Output the data below exactly, down to the last character.

Stored data:
__________

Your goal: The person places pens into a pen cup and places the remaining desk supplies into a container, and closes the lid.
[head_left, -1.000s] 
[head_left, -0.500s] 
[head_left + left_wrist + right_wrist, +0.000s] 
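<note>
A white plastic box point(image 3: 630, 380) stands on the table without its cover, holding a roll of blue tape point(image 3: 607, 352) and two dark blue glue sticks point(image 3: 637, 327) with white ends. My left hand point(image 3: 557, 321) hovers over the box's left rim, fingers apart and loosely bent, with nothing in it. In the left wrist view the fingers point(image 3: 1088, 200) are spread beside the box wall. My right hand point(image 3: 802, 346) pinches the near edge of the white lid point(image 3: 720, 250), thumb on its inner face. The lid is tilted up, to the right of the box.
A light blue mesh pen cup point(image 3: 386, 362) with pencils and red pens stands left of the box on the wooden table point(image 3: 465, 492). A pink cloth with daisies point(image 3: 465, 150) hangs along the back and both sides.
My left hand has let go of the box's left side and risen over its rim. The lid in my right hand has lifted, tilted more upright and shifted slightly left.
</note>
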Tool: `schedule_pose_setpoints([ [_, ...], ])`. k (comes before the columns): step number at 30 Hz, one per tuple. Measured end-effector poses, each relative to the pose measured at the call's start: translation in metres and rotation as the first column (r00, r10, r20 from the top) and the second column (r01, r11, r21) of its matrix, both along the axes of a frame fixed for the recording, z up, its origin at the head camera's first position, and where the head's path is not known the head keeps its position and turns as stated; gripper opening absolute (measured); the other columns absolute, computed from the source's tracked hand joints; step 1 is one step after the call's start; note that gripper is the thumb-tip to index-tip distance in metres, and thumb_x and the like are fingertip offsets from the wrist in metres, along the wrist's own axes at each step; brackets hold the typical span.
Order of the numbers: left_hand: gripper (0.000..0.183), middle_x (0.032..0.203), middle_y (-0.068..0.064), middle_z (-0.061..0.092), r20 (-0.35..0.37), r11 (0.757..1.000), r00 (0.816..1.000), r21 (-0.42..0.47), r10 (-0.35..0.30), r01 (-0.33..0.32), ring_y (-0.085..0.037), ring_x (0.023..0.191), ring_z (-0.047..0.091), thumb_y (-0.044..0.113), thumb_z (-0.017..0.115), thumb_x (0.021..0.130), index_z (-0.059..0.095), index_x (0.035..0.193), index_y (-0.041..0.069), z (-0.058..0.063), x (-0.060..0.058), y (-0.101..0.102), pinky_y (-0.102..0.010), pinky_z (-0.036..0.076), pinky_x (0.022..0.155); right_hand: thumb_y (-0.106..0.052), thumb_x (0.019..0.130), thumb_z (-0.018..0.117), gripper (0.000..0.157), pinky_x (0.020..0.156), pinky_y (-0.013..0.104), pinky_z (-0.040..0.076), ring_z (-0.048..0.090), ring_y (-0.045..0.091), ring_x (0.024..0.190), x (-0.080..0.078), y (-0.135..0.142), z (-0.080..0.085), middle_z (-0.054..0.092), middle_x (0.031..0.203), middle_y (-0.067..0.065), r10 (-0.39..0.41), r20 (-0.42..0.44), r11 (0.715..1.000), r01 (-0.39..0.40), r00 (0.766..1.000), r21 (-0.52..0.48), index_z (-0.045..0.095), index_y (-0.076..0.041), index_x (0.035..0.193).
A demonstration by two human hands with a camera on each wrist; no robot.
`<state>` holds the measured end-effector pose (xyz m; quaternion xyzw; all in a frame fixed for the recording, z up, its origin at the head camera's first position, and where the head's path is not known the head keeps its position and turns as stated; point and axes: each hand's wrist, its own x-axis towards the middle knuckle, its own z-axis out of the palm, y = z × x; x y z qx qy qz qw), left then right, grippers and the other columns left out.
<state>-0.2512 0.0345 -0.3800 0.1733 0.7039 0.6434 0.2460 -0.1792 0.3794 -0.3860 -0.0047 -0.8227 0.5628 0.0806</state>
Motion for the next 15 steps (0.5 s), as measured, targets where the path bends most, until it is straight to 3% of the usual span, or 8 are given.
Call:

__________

Solution to this exercise:
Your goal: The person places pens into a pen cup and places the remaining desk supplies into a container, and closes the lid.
[head_left, -1.000s] 
[head_left, -0.500s] 
[head_left + left_wrist + right_wrist, +0.000s] 
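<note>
A white plastic box point(image 3: 630, 380) stands on the table without its cover, holding a roll of blue tape point(image 3: 607, 352) and two dark blue glue sticks point(image 3: 637, 327) with white ends. My left hand point(image 3: 557, 321) hovers over the box's left rim, fingers apart and loosely bent, with nothing in it. In the left wrist view the fingers point(image 3: 1088, 200) are spread beside the box wall. My right hand point(image 3: 802, 346) pinches the near edge of the white lid point(image 3: 720, 250), thumb on its inner face. The lid is tilted up, to the right of the box.
A light blue mesh pen cup point(image 3: 386, 362) with pencils and red pens stands left of the box on the wooden table point(image 3: 465, 492). A pink cloth with daisies point(image 3: 465, 150) hangs along the back and both sides.
My left hand has let go of the box's left side and risen over its rim. The lid in my right hand has lifted, tilted more upright and shifted slightly left.
</note>
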Tool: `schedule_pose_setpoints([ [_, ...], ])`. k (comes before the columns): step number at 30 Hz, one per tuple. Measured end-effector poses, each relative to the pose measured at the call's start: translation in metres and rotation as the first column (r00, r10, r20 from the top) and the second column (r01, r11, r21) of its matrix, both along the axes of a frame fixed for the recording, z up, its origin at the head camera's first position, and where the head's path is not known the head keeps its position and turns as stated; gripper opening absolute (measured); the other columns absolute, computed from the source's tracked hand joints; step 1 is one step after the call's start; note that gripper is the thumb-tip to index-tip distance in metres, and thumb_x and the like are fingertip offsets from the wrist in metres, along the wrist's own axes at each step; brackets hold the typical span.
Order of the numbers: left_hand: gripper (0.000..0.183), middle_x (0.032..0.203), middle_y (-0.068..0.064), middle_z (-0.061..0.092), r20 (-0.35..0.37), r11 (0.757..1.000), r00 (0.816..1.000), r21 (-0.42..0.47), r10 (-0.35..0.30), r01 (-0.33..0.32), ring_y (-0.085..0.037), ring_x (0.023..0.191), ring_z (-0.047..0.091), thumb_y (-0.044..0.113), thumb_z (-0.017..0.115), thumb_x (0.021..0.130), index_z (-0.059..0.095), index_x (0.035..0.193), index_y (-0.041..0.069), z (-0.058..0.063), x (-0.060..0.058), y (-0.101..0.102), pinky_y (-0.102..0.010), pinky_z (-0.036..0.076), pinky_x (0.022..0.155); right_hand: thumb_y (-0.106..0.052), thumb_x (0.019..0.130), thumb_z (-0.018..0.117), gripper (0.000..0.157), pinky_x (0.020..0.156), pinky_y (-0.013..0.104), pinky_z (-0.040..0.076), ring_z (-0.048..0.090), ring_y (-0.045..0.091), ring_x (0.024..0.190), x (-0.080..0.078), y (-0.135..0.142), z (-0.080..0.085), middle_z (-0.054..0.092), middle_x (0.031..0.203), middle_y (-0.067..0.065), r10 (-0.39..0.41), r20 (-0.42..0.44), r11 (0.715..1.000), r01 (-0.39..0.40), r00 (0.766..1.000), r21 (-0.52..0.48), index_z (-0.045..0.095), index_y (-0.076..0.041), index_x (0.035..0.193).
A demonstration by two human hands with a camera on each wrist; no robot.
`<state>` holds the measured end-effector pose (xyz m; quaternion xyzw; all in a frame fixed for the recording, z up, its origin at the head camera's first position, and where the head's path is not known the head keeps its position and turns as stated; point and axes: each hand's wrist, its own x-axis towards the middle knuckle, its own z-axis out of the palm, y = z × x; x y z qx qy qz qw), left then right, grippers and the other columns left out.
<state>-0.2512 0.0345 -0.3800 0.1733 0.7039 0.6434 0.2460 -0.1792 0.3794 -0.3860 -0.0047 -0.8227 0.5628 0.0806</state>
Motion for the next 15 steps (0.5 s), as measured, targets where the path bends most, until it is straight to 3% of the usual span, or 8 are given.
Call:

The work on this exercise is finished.